─── PROVIDED DATA ───

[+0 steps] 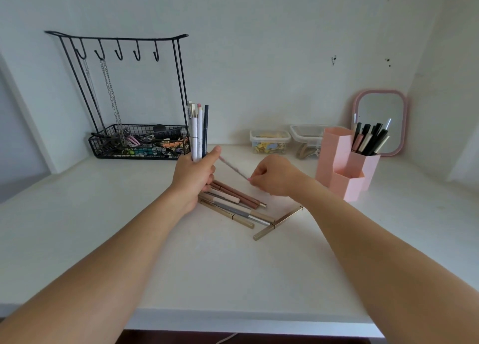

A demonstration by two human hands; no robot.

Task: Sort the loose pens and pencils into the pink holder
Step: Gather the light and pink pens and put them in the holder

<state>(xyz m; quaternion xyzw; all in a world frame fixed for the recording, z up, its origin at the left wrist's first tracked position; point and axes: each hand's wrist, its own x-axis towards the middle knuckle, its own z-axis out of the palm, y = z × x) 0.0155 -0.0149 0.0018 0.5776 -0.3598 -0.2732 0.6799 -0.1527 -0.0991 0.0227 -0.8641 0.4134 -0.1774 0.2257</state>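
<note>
My left hand [194, 177] grips an upright bundle of pens [198, 131], white, pink-tipped and one dark, above the desk's middle. My right hand [274, 173] pinches one end of a thin pinkish pencil [233, 168], blurred, whose other end reaches the left thumb. Below the hands several loose pens [236, 203], brown, beige and gold, lie in a pile on the white desk. A gold pen [278, 223] lies apart at the pile's right. The pink holder [344, 162] stands at the right, with several dark pens [370, 140] in its rear compartment.
A black wire rack [124, 89] with hooks, chains and a basket of clips stands at the back left. Two clear plastic boxes [269, 141] sit against the wall. A pink-framed mirror [379, 120] leans behind the holder. The desk's front edge [233, 320] is near.
</note>
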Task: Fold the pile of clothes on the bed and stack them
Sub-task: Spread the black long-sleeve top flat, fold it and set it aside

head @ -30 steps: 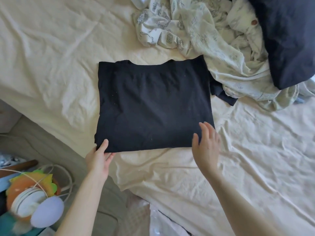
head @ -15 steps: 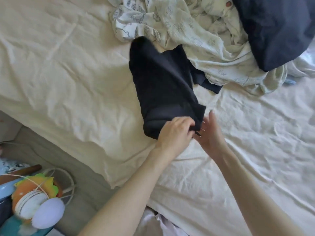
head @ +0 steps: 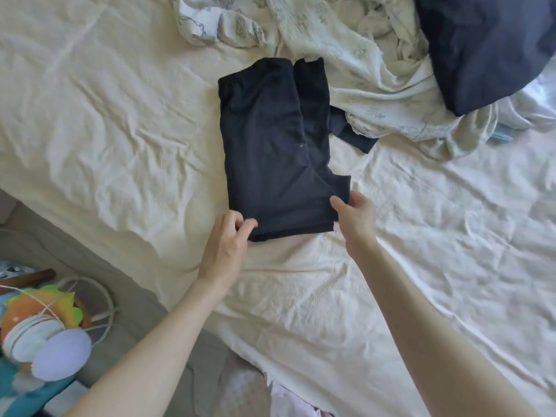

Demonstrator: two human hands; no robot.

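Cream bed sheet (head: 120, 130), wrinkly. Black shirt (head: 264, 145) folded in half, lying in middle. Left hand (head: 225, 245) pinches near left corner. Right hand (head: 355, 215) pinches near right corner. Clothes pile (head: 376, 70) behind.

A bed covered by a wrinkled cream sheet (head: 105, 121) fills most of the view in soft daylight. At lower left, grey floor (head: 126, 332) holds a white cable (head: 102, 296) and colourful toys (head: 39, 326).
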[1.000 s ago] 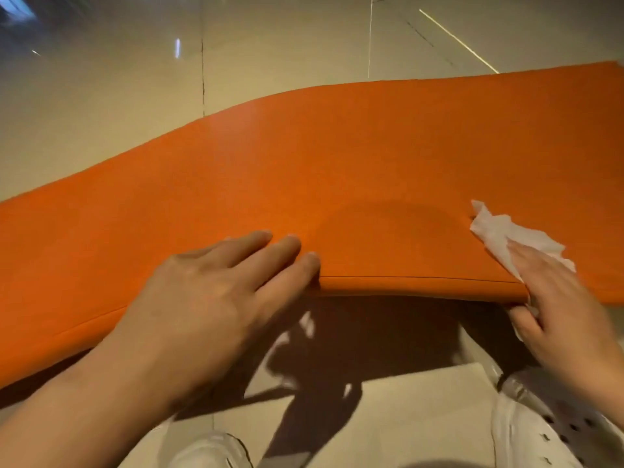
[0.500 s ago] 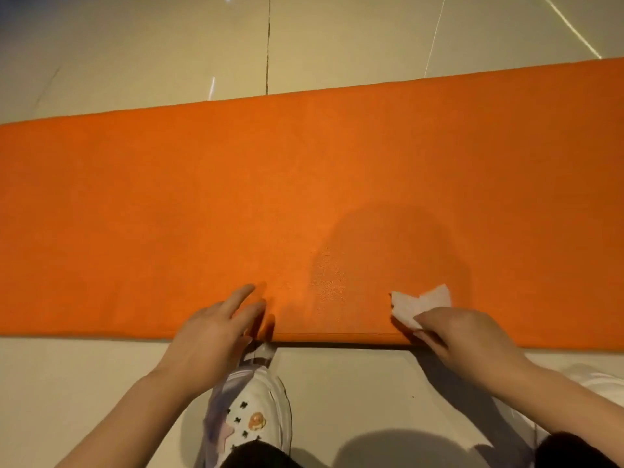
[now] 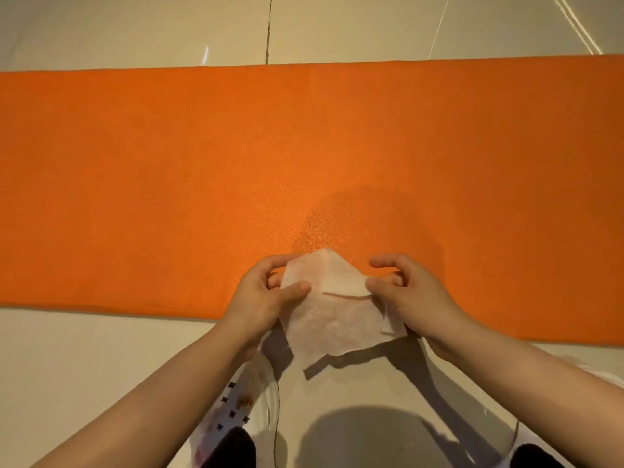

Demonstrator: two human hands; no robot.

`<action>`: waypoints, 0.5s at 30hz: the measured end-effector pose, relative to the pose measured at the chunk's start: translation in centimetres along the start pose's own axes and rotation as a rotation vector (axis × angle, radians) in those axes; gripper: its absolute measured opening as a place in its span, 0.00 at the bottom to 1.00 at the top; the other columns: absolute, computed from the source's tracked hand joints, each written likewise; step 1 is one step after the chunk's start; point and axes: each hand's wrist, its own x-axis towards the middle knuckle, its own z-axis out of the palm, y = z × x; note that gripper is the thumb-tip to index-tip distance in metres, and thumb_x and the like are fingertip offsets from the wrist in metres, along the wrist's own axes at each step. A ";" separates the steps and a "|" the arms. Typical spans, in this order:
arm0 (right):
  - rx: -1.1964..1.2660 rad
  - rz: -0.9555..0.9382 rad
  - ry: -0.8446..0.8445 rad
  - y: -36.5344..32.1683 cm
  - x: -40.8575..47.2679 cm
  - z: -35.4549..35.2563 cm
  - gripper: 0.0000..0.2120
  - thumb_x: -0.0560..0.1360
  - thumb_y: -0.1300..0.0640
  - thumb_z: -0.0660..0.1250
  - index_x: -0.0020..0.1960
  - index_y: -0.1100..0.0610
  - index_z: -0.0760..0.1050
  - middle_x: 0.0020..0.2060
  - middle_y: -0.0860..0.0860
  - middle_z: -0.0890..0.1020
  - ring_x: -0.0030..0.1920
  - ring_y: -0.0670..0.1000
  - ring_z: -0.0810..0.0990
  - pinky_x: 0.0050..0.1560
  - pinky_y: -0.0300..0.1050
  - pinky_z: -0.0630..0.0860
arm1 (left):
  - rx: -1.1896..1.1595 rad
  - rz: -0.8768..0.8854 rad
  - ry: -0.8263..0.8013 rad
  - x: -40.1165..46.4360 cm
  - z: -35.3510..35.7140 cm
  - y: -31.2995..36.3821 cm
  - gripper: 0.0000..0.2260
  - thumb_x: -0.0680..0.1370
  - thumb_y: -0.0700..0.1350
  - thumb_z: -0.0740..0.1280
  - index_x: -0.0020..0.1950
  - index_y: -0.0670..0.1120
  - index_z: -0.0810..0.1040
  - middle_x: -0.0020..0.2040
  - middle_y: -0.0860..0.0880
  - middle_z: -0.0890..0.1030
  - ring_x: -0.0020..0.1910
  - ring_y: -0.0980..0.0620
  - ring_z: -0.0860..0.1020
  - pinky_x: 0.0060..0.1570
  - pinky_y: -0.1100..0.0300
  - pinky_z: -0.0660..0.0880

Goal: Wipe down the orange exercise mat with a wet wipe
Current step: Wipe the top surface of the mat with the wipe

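Observation:
The orange exercise mat [image 3: 236, 170] lies flat across the tiled floor, stretching from the left edge to the right edge of the view. A white wet wipe [image 3: 332, 315] is held up in the air over the mat's near edge, spread out with a fold line across its middle. My left hand [image 3: 266, 295] pinches the wipe's left side between thumb and fingers. My right hand [image 3: 405, 292] pinches its right side the same way. Neither hand touches the mat.
Glossy beige floor tiles [image 3: 101, 359] surround the mat. My white shoes stand just in front of the mat's near edge, the left shoe [image 3: 236, 410] below my left forearm and the right shoe [image 3: 540, 444] at the lower right. My shadow falls on the mat's middle.
My left hand left the mat's near edge and took hold of the wipe. Both hands lifted the wipe off the mat and spread it between them. The camera view rose.

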 end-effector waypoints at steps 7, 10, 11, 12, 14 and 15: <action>-0.470 -0.173 -0.126 3.3 -0.6 -1.2 0.22 0.79 0.54 0.66 0.72 0.48 0.66 0.60 0.45 0.71 0.60 0.42 0.72 0.54 0.28 0.67 | 0.962 0.354 0.348 6.3 -1.8 -0.9 0.20 0.79 0.44 0.66 0.71 0.47 0.70 0.67 0.44 0.72 0.66 0.42 0.69 0.62 0.49 0.68; -0.616 -0.249 -0.167 4.0 -0.7 -1.0 0.18 0.80 0.54 0.65 0.69 0.50 0.70 0.59 0.43 0.70 0.58 0.41 0.70 0.50 0.18 0.61 | 1.303 0.741 0.218 6.5 -1.6 -2.5 0.11 0.77 0.44 0.69 0.59 0.43 0.79 0.58 0.43 0.77 0.57 0.40 0.75 0.50 0.48 0.73; -0.637 -0.261 -0.174 4.1 -0.7 -1.0 0.18 0.80 0.54 0.65 0.69 0.50 0.71 0.60 0.43 0.70 0.58 0.40 0.69 0.50 0.17 0.60 | 1.353 0.808 0.152 6.2 -1.5 -3.3 0.10 0.76 0.44 0.71 0.54 0.42 0.80 0.53 0.43 0.78 0.51 0.40 0.77 0.43 0.49 0.74; -0.651 -0.272 -0.174 4.2 -0.5 -0.9 0.17 0.80 0.53 0.65 0.69 0.50 0.71 0.60 0.43 0.71 0.57 0.40 0.68 0.50 0.17 0.59 | 1.372 0.809 0.085 6.0 -1.3 -3.9 0.10 0.74 0.44 0.72 0.53 0.42 0.80 0.50 0.43 0.78 0.47 0.40 0.78 0.39 0.50 0.74; -0.674 -0.293 -0.169 4.2 -0.2 -1.0 0.16 0.80 0.54 0.65 0.68 0.51 0.72 0.63 0.45 0.72 0.58 0.41 0.68 0.50 0.19 0.60 | 1.369 0.670 0.016 5.6 -0.9 -4.9 0.17 0.75 0.48 0.71 0.62 0.43 0.77 0.54 0.44 0.77 0.51 0.41 0.77 0.40 0.51 0.75; -0.697 -0.301 -0.167 4.2 -0.1 -1.0 0.16 0.80 0.54 0.64 0.67 0.51 0.73 0.64 0.46 0.72 0.59 0.42 0.69 0.51 0.22 0.60 | 1.392 0.627 0.004 5.5 -0.8 -5.2 0.20 0.77 0.50 0.69 0.67 0.45 0.74 0.58 0.44 0.75 0.55 0.42 0.76 0.42 0.51 0.75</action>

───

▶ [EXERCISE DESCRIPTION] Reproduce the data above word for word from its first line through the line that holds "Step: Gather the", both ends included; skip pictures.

▶ [RESPONSE]
[+0 steps] 

A demonstration by two human hands; no robot.

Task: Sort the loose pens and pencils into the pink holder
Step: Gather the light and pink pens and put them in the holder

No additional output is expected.